Em “The Trunk”, terceiro episódio do último ciclo, voltamos a nos envolver com o complexo arco narrativo de Elektra Evangelista (Dominique Jackson), cujos relances permeiam os capítulos desde o piloto e a exaltam em um patamar tour-de-force apaixonante, ainda mais quando colocada ao lado da filha, Blanca (Mj Rodriguez). Agora, chegou a vez de visitarmos um conturbado momento da vida de Elektra, quando ainda dividia o teto com a problemática mãe, Tasha (Noma Dumezweni), e não podia ser quem realmente era. Para aqueles que se recordam das primeiras iterações, Damon (Ryan Jamaal Swain) havia sido expulso de sua casa quando se assumiu homossexual – e talvez a ideia de começar a série dessa forma tenha sido como preparo para uma realidade ainda pior quando pensamos na comunidade transgênero.
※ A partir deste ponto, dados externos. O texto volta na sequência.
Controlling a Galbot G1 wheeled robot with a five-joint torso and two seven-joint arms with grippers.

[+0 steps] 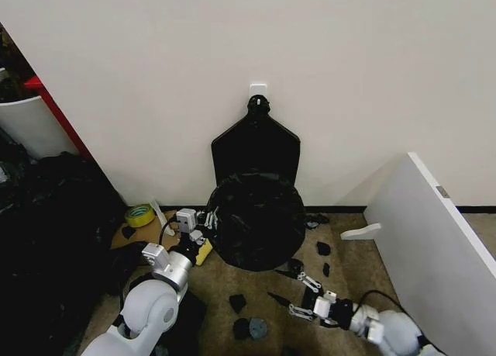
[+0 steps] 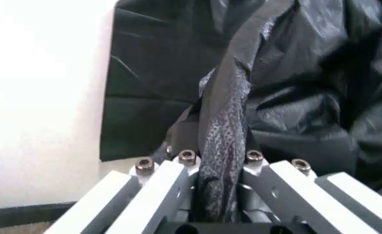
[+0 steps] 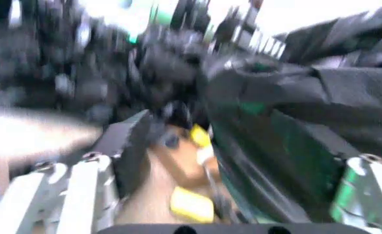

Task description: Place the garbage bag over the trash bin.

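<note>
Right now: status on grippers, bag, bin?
Left gripper clamped on a fold of the garbage bag at the bin's left side. Right gripper open, low on the floor. Bag covers the bin. Black scraps litter the floor.

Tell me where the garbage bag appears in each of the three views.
Head view: the garbage bag covers the round bin by the wall.
Left wrist view: a twisted fold runs between the left gripper fingers.
Right wrist view: black plastic beside the right gripper.
Shared landmark: the bag itself.

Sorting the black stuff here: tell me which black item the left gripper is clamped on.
The crinkled garbage bag covering the bin, pinched in the left gripper; the flat fan-shaped sheet leans against the wall untouched.
</note>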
Murphy sempre teve cautela no tocante às histórias que trazia às telinhas – e com Pose isso não seria diferente. Aqui, o showrunner cede espaço para Janet Mock, que já emprestaras habilidades ao roteiro de diversas entradas, investir em peso em uma humanização do que apenas enxergamos do filme. Demonizadas por não corresponderem aos padrões estabelecidos por uma sociedade cis-heteronormativa e branca, as mulheres trans nunca encontraram espaço para serem quem realmente eram, com exceção do refúgio paradisíaco destinado aos ballrooms. Não é surpresa que Elektra, antes de ser abandonada pela mãe, trabalhasse como prostituta para ganhar o próprio dinheiro e para ter um gostinho de uma liberdade que, contraditoriamente, era regada a represálias. É nesse âmbito que a personalidade forte da protagonista emerge como uma blindagem contra o mundo e contra as pessoas que querem causar mal tanto a ela quanto àqueles que ama.
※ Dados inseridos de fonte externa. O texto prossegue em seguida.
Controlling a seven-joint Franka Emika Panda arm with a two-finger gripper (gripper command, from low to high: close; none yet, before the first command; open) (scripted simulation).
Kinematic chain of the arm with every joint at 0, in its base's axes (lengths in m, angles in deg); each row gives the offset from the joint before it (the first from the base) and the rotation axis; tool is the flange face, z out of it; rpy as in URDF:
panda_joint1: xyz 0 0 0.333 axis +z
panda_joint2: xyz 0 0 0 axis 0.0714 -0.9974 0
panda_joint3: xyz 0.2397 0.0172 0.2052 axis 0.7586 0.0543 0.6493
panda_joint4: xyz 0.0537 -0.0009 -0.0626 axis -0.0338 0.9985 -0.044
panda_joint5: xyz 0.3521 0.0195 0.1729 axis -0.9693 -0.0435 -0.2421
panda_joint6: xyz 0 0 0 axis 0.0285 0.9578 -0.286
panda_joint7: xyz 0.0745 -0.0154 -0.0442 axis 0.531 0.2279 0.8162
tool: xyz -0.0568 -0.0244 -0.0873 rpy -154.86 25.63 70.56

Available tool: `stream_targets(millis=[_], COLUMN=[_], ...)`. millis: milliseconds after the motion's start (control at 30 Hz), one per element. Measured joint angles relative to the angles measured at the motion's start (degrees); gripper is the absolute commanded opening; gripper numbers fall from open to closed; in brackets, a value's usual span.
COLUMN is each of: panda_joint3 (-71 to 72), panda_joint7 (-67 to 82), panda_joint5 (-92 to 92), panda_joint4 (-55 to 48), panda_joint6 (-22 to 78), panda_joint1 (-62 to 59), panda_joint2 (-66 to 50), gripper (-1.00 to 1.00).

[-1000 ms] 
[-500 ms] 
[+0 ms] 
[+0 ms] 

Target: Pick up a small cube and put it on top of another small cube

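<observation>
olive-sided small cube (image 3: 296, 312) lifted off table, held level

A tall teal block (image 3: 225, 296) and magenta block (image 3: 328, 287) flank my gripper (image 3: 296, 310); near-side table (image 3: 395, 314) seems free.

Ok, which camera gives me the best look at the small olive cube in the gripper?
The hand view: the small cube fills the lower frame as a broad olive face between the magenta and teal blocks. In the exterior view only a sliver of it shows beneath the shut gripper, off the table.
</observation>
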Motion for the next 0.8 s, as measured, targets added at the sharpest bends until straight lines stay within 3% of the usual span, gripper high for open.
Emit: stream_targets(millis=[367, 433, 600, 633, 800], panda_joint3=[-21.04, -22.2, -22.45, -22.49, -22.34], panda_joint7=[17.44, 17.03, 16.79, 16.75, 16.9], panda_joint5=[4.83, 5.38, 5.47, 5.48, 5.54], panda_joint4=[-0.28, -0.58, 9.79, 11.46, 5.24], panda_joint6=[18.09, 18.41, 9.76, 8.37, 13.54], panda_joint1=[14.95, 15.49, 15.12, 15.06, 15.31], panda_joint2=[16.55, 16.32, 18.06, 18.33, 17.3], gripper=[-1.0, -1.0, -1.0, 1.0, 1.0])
A ideia por trás de cada episódio não é revolucionar o modo como apreciamos uma construção audiovisual – muito pelo contrário: estamos aqui lidando com fórmulas dramáticas cuja estética pode não fugir do óbvio, mas certamente abre espaço para elementos de maior importância. A atenção do público é direcionada pela dinâmica intrincada entre as personagens principais e pelas subtramas que as ligam ao longo de décadas, compartilhando de histórias similares que as uniram em uma só família. Elektra, fazendo questão de fornecer às filhas e aos filhos o que não teve em casa, transforma-se no arquétipo maternal que gostaria de ter tido – falando inúmeras vezes que é responsável pelo bem-estar de cada um que se acolheu sob seu teto.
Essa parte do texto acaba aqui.